[Instructions to follow] Reproduce this listing from its first line through the line with "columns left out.", inclusive, leaving out all that follows.

[Data provided]

******

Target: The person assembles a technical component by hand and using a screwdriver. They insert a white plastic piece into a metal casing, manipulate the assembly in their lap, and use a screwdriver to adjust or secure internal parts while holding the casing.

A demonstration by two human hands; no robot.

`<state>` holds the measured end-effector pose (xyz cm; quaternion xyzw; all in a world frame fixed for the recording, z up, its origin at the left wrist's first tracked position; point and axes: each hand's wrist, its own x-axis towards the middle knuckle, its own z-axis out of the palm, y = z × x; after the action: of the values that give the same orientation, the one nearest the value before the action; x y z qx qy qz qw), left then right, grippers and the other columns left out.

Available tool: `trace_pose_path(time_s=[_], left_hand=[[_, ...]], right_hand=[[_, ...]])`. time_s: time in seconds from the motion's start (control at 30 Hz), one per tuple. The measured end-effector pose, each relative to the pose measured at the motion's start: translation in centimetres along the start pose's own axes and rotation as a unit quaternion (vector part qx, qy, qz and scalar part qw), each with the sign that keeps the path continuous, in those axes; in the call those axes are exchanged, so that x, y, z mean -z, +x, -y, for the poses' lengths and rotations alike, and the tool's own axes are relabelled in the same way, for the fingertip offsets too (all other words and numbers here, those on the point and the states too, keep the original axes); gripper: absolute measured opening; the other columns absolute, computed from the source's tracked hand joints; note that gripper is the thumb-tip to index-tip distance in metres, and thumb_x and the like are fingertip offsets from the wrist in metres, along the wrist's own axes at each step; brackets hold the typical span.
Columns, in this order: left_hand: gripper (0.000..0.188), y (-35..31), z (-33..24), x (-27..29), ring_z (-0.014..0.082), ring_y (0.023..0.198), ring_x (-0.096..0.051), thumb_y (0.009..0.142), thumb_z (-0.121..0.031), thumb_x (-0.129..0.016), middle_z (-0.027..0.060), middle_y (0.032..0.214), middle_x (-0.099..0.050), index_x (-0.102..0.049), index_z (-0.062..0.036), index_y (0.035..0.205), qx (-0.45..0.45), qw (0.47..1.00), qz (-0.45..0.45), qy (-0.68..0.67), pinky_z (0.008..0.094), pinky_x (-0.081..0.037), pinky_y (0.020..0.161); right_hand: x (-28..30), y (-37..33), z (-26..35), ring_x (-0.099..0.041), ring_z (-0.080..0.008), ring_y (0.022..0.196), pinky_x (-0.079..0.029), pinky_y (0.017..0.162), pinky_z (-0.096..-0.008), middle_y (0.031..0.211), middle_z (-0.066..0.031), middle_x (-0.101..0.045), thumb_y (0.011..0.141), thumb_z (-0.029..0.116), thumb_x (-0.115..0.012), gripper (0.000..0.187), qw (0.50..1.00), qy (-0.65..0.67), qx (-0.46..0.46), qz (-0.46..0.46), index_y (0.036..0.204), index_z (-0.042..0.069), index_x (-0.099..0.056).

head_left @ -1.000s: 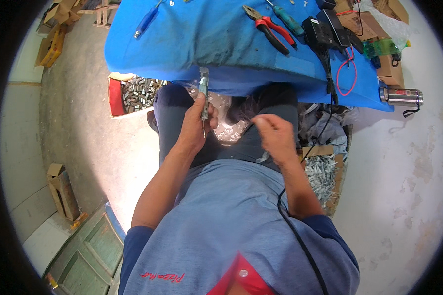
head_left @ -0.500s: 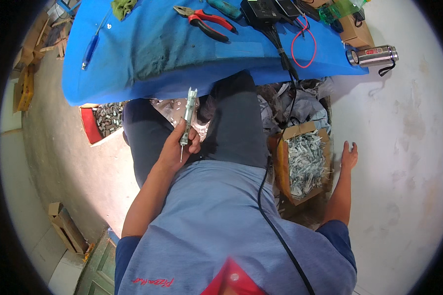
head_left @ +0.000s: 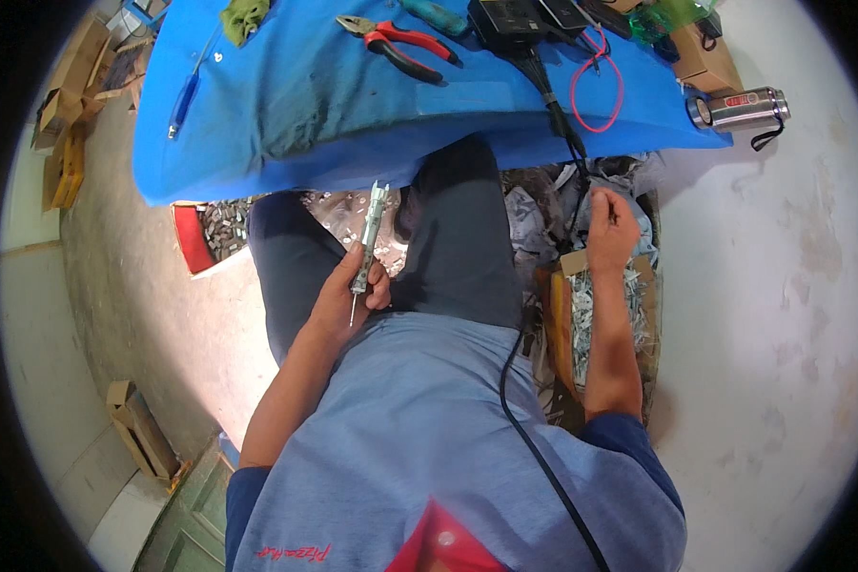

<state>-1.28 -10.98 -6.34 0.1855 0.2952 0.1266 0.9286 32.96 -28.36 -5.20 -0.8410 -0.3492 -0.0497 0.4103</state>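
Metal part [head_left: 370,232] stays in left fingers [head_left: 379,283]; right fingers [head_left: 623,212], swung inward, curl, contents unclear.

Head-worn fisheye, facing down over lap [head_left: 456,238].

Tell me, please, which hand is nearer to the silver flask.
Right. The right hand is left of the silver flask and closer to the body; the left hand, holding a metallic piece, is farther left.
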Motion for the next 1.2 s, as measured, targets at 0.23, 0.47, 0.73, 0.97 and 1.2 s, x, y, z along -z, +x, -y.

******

[Finished task]
Target: The person assembles a technical component by hand and using a screwdriver. They insert a white plastic piece into a metal casing, manipulate the assembly in their lap, and use a screwdriver to adjust or secure internal parts while holding the casing.

A demonstration by two human hands; no robot.

`<state>` holds the measured end-effector pose (xyz cm; quaternion xyzw; all in a world frame fixed for the recording, z up, its origin at the left wrist's first tracked position; point and axes: each hand's wrist, its own x-axis towards the middle knuckle, its own z-axis out of the palm, y = z × x; after the action: of the values that give the same orientation, the one nearest the value before the action; x y z qx qy qz qw), left then right, grippers and the other columns left out.

Nothing remains to be written for this exercise.